ПОЛЕТ..... POLJOT (FLIGHT)

CЛABA.... SLAVA

ПОБЕДА.... VICTORY

BOCTOK... VOSTOK (EAST)

РАКЕТА.... ROCKET

АЛЬБАТРОС... ALBATROSS

ХРОНОГРАФ..... CHRONOGRAPH

TAXOMETP.... TACHYMETER

TEЛEMETP.... TELEMETER

АВТОМАТИЧЕСКИE.... AUTOMATIC

СДЕЛАНО В СССР .... MADE IN USSR

СДЕЛАНО В РОССИИ.... MADE IN RUSSIA

ЗАКАЗ MO CCCP.... `BY ORDER OF THE MINISISTRY OF DEFENCE OF THE USSR` (Juri Levenberg)


----------



## mach 0.0013137 (Jan 10, 2005)

mach 0.0013137 said:


> ЗАКАЗ MO CCCP.... `BY ORDER OF THE MINISISTRY OF DEFENCE OF THE USSR` (Juri Levenberg)


OK that should say .... `BY ORDER OF THE MINISTRY OF DEFENCE OF THE USSR`


----------



## DavidH (Feb 24, 2003)

...very good start

what is this one XOXOHENPOHNUAEMBIE (X IS UNKNOWN







), If you know the answer you will know the question!


----------



## greyowl (Jun 7, 2006)

DavidH said:


> ...very good start
> 
> what is this one XOXOHENPOHNUAEMBIE (X IS UNKNOWN
> 
> ...


not sure but it is written on the stainless steel back of my commander vostok watch if thats a clue???


----------



## raketakat (Sep 24, 2003)

DavidH said:


> ...very good start
> 
> what is this one XOXOHENPOHNUAEMBIE (X IS UNKNOWN
> 
> ...


Water resistant David  . Your X's are probably B and n - ish.

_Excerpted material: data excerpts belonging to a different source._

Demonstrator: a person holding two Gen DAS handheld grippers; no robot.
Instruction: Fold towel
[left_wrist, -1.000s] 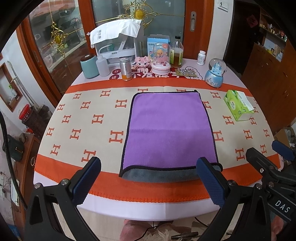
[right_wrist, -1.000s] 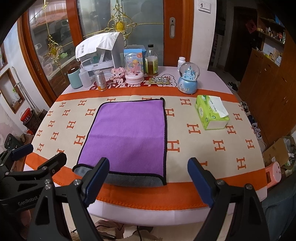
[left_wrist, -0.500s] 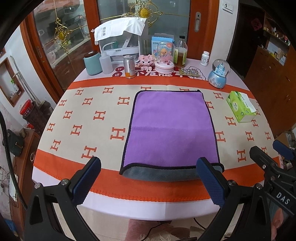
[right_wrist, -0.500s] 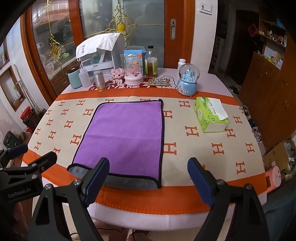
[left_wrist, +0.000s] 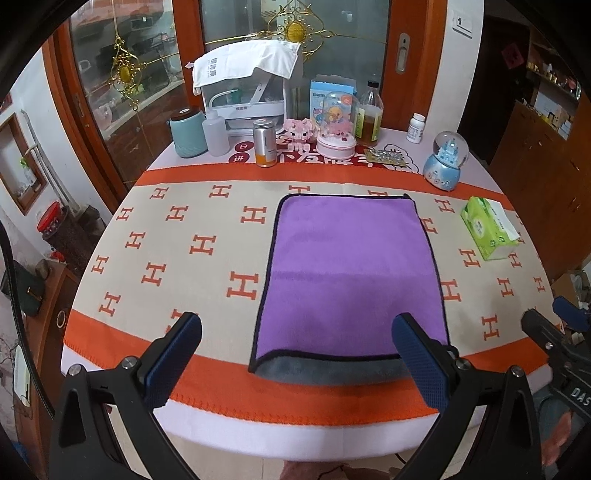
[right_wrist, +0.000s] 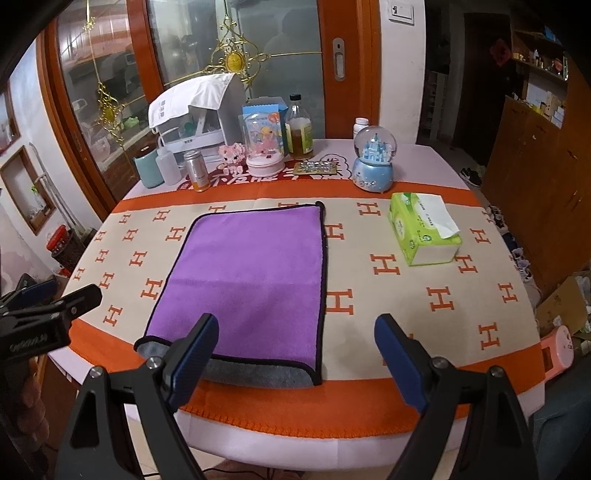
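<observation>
A purple towel (left_wrist: 351, 273) with a black hem lies flat on the round table, its near edge showing a grey underside (left_wrist: 325, 371). It also shows in the right wrist view (right_wrist: 251, 273). My left gripper (left_wrist: 295, 354) is open and empty, held above the table's near edge in front of the towel. My right gripper (right_wrist: 295, 350) is open and empty, held above the near edge by the towel's near right corner (right_wrist: 314, 376). Each gripper shows at the edge of the other's view.
An orange and beige patterned tablecloth (left_wrist: 166, 258) covers the table. A green tissue box (right_wrist: 424, 232) sits right of the towel. At the back stand a snow globe (right_wrist: 373, 162), bottles, a can (left_wrist: 265, 142), a teal jar (left_wrist: 187, 131) and a white appliance (left_wrist: 243, 85).
Both grippers have drawn back and up from the table, so the towel looks smaller and farther. Both stay open. The towel has not moved.
</observation>
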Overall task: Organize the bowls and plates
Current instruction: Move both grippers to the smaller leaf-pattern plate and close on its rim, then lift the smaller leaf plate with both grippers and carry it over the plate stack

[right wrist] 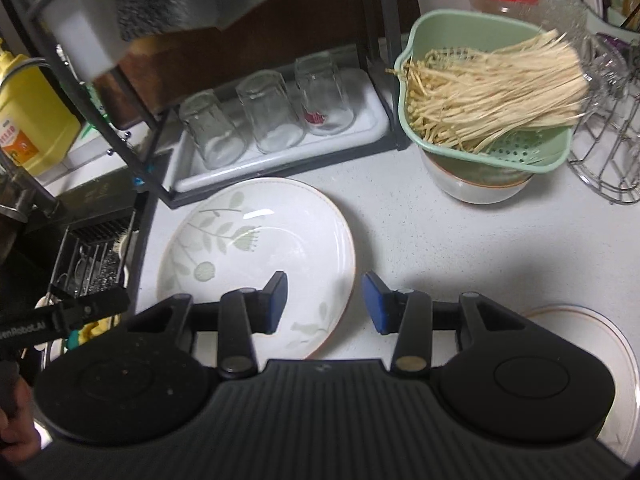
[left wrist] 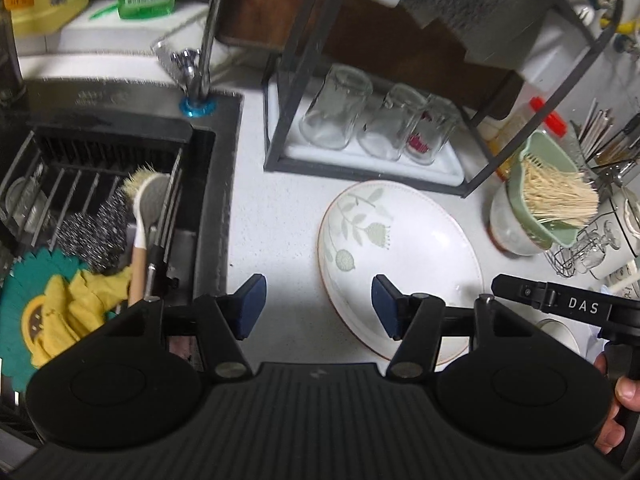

We'll wait for Mac with his 'cyril' keyboard







.


----------



## mach 0.0013137 (Jan 10, 2005)

raketakat said:


> DavidH said:
> 
> 
> > ...very good start
> ...


Careful use of Babel fish more like









Anyway this, taken from Juri Levenbergs *Russian Wristwatches* ISBN 0-88740-873-7 by Schiffer (an excellent book for collectors of Russian watches), should help....

[attachmentid=5738]


----------



## DavidH (Feb 24, 2003)

Saved


----------



## mach 0.0013137 (Jan 10, 2005)

raketakat said:


> We'll wait for Mac with his 'cyril' keyboard
> 
> 
> 
> ...


Ian, actually I do have access to one ..... Виртуальная Русская Клавиатура "Нет транслиту!"


----------